Vallée appealed to the Supreme Court of Canada, and leave to appeal was granted in January 2013.

==At the Supreme Court==
In a 4-1 ruling, the appeal was allowed in part. In relation to the appellants’ limitation of liability, the appeal was allowed with costs but including only one-half of their costs of the leave application. The appellants’ joint and several liability is limited by the Convention. In relation to the claim against the insurer, the appeal was dismissed with costs including its costs of the leave application. In his ruling, Cromwell J held that:

1. Corporate personality is not a relevant consideration in this case, since Vallée was personally negligent in cutting the cable. Therefore, the company was liable as a result of his acts, not the other way around. The courts below were correct in holding Vallée personally liable.
2. The Federal Court of Appeal gave a narrow interpretation to the intent requirement under art. 4 of the Convention, effectively stating that all that was required to break the limit on liability is knowledge that one is interfering with property. Such an approach undermines the Convention’s purpose to establish a virtually unbreakable limit on liability and does not accord with its text.
3. While the threshold to break liability under the Convention requires intention or recklessness with knowledge that the loss will probably occur, wilful misconduct under the Marine Insurance Act does not require either intention to cause the loss or subjective knowledge that the loss will probably occur. In that regard, "wilful misconduct" has a different meaning under Canadian maritime law than it does under the Civil Code of Quebec. Accordingly, the appellants’ loss is excluded from insurance coverage.

===Dissent===
While agreeing with Cromwell J that the Convention applied so as to limit liability, Wagner J believed that the relevant provision of the Marine Insurance Act must be read harmoniously with the Conventions provisions, and would have therefore allowed the appeal in its entirety, with costs. Both the provisions at issue require proof of the same fact: that the insured had knowledge of the harmful consequences of his or her act, and intended or was reckless with regard to those consequences.

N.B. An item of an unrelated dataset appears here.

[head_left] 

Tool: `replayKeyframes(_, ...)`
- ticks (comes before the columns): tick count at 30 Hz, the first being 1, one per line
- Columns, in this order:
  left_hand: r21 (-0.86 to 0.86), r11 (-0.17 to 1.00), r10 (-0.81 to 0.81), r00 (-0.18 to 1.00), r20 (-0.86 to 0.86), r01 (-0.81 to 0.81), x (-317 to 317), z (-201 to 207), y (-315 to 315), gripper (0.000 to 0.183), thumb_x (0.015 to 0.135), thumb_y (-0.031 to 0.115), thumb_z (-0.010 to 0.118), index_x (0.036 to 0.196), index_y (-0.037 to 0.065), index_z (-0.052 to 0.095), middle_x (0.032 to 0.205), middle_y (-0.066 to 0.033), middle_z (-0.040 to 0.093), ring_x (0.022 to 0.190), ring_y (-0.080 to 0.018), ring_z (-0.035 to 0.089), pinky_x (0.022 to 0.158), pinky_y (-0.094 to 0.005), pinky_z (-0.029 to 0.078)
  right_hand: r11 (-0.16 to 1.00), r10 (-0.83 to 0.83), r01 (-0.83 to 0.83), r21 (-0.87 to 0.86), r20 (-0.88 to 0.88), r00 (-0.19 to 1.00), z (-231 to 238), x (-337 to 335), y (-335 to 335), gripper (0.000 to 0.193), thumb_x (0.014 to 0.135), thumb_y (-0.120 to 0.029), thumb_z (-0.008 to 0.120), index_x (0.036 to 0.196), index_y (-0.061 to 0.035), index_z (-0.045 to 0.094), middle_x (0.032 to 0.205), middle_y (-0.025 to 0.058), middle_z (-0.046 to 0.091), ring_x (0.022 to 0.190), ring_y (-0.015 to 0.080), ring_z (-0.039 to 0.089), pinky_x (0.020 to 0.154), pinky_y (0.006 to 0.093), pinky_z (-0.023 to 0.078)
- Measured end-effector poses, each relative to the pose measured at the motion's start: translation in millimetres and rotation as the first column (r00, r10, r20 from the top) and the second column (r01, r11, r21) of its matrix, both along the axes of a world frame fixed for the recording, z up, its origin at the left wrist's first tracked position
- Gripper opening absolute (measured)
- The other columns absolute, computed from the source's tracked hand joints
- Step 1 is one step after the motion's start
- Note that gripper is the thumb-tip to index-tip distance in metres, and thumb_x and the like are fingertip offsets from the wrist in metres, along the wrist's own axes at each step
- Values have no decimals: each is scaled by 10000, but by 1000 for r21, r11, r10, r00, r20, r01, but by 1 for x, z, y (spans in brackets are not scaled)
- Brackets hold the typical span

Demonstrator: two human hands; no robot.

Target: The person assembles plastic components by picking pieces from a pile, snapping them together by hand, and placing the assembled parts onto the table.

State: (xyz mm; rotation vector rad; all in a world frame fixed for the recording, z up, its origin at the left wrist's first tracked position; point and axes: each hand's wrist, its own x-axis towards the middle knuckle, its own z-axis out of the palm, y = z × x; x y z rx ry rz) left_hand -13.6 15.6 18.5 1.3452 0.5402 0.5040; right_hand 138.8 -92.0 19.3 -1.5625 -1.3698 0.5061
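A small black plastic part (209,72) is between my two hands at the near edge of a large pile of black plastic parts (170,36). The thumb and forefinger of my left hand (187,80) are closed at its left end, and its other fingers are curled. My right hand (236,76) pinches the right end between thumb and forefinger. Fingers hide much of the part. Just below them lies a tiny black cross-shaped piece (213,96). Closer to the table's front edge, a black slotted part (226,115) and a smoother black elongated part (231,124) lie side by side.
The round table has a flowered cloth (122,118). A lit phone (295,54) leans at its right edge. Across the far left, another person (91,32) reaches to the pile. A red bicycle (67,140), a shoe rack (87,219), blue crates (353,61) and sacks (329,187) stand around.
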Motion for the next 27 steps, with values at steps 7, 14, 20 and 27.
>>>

The fact that a reasonable person ought to have known or that a person had a duty to know, does not suffice to characterize the misconduct as willful. (Note: "...this proposition is consistent with the English cases, according to which misconduct will be characterized as wilful only if the person liable for it intended it to happen.") It is also necessary to establish that the person intended to cause a loss, or to prove gross negligence or misconduct in which there is a very marked departure from the conduct of a reasonable person.

==Impact==
As Peracomo was concerned with the interpretation of the Convention, and could therefore have a wide-reaching impact on commercial maritime law around the world, the case attracted international attention. It is of interest to insurers in the areas of marine insurance and protection and indemnity insurance.

The Court looked to previous cases concerning the Convention, as well as examining the Warsaw Convention (which had inspired art. 4). It effectively pointed out that art. 4 focuses on an intention to cause the loss, while the right to limit under the Convention relates more generally to the claim. It also affirmed that the limitation of liability regime under the Convention is "virtually unbreakable", which was already the view of many legal observers.

As Wagner J pointed out, formalizing a legal difference between "reckless conduct" and "wilful misconduct" is likely to have commercial implications, and possibly increase litigation between marine insurers and their insureds.